Categorical dtype selection (obs_categorical_dtype)#

Categorical codes can be written as uint8 or uint16.

Default:

  • obs_categorical_dtype = "auto"

Auto behavior:

  • ≤ 254 categories → uint8

  • 254 categories → uint16

If you force uint8 and a field has too many categories, export fails with an explicit error.

Naming and filename safety#

Obs column names are sanitized to become filenames:

  • unsupported characters become underscores

  • leading/trailing dots/underscores are removed

This is convenient, but can cause collisions if two column names sanitize to the same string.

Recommendation:

  • keep obs column names simple and stable (letters/numbers/underscores)

Edge cases (common in real datasets)#

Continuous field is all missing / all infinite#

If a continuous field has no valid values:

  • export still succeeds,

  • min_val/max_val fall back to 0/1,

  • all values become the reserved missing marker.

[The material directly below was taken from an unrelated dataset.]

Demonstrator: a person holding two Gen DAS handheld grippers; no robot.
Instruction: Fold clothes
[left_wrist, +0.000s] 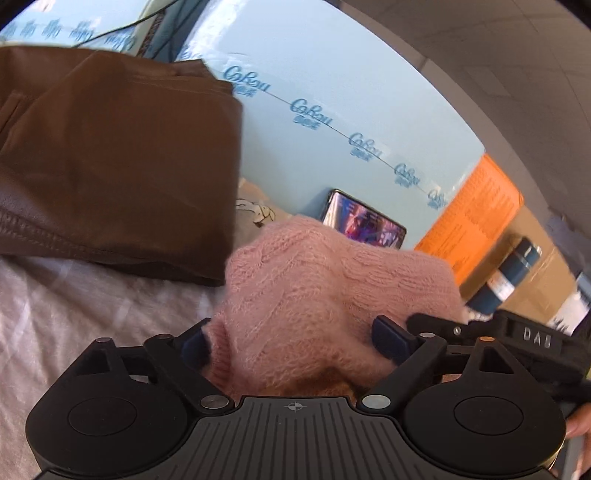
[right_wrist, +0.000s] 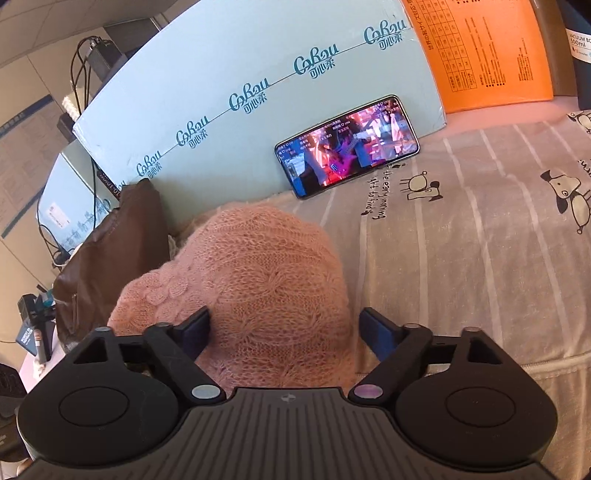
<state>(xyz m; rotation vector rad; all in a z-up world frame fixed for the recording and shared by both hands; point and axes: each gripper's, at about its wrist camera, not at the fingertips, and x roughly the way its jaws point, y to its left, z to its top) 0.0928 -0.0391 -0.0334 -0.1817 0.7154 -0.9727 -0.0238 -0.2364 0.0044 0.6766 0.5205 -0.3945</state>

Continuous field is constant#

If all valid values are the same:

  • export still succeeds,

  • but the recorded range is widened (max_val = min_val + 1) to avoid divide-by-zero.

Massive categorical fields#

Fields with thousands of categories are technically exportable, but often unusable in the UI (legends become too large and humans can’t interpret them).

Recommendations:

  • collapse rare categories (“Other”)

  • export only the fields you need (obs_keys)

Troubleshooting pointers#

  • “My numeric column became categorical” → check the R type (str(obs$col)).

  • “Export fails: uint8 can only hold 254” → use obs_categorical_dtype="auto" or "uint16".

  • “Outlier files are all missing/NaN” → category counts below centroid_min_points or latent space issues.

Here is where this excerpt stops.